## Assignment:
What is needed is an exact copy of the lines in the listing below, from the one with "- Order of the" up to and including the one with "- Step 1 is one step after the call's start", with no other lines.

## Data for review:
[Start of Attachment]

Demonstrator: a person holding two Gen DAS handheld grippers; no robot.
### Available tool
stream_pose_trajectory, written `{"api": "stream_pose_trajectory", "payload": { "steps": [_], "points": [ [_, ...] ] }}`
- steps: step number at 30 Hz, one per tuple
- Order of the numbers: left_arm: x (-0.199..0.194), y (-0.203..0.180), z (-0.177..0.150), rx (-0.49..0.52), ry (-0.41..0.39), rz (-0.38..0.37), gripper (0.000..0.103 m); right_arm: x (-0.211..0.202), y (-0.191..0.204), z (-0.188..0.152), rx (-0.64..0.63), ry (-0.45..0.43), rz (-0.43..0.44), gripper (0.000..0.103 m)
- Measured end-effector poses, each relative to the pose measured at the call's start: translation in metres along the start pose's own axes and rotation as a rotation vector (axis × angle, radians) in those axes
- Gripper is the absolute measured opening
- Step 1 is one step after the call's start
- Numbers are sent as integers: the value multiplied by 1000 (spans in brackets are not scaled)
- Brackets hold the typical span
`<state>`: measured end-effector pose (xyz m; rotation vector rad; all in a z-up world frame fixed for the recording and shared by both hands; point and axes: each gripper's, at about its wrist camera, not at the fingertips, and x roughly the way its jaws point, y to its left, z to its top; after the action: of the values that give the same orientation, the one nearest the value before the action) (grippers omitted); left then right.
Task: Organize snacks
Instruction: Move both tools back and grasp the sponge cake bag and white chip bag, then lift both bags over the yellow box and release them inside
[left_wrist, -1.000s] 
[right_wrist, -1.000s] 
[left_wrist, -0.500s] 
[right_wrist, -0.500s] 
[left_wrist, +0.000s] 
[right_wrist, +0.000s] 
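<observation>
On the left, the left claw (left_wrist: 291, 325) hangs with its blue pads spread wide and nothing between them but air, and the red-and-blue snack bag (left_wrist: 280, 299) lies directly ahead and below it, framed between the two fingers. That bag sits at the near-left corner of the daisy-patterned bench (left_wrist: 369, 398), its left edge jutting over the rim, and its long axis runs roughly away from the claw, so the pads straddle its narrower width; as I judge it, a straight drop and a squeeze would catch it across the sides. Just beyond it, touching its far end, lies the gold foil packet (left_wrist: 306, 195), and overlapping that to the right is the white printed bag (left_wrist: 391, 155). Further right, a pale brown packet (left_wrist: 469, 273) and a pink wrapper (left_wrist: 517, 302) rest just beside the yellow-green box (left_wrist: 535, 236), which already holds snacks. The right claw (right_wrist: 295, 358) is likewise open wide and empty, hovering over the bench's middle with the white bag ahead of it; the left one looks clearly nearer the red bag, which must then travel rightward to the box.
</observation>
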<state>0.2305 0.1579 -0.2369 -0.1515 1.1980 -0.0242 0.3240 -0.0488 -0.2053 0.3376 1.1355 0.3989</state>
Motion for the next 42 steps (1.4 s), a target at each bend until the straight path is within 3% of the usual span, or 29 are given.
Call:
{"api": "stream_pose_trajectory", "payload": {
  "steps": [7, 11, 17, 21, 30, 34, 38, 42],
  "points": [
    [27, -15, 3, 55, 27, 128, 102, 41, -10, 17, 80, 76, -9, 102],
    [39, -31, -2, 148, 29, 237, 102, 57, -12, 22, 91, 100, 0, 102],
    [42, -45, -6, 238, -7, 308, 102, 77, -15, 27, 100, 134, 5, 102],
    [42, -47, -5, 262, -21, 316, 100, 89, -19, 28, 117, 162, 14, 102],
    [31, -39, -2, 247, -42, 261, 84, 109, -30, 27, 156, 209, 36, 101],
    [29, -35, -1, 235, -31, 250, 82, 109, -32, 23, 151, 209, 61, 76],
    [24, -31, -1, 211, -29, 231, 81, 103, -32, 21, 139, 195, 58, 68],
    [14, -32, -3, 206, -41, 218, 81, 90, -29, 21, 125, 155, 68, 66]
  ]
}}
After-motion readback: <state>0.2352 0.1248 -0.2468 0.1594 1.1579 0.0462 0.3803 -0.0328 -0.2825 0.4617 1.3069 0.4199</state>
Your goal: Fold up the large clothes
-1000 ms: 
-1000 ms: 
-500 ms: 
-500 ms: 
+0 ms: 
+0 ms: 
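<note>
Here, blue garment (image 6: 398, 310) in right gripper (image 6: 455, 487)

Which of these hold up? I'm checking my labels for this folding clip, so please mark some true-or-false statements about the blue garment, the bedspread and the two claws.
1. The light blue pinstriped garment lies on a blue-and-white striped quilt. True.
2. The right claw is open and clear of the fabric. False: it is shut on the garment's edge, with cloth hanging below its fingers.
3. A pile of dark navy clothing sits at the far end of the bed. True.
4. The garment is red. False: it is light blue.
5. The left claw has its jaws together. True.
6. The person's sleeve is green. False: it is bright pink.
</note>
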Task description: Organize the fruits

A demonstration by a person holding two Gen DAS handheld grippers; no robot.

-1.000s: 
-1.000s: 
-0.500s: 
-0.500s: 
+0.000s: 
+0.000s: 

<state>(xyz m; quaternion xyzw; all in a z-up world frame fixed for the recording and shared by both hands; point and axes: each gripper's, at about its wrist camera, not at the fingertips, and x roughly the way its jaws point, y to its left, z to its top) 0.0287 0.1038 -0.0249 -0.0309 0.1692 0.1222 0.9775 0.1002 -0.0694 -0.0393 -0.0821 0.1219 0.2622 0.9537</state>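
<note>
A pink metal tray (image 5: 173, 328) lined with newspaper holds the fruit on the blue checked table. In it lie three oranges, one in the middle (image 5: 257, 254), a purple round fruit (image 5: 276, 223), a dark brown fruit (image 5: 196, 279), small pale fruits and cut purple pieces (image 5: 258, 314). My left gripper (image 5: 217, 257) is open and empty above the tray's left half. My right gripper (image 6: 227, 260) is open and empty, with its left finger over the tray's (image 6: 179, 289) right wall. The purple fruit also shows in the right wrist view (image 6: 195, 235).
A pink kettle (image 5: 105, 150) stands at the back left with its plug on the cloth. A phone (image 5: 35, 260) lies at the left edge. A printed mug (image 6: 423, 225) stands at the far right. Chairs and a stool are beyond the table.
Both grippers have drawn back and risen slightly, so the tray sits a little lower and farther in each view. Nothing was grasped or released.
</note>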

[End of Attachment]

## Exercise response:
- Order of the numbers: left_arm: x (-0.199..0.194), y (-0.203..0.180), z (-0.177..0.150), rx (-0.49..0.52), ry (-0.41..0.39), rz (-0.38..0.37), gripper (0.000..0.103 m); right_arm: x (-0.211..0.202), y (-0.191..0.204), z (-0.188..0.152), rx (-0.64..0.63), ry (-0.45..0.43), rz (-0.43..0.44), gripper (0.000..0.103 m)
- Measured end-effector poses, each relative to the pose measured at the call's start: translation in metres along the start pose's own axes and rotation as a rotation vector (axis × angle, radians) in those axes
- Gripper is the absolute measured opening
- Step 1 is one step after the call's start

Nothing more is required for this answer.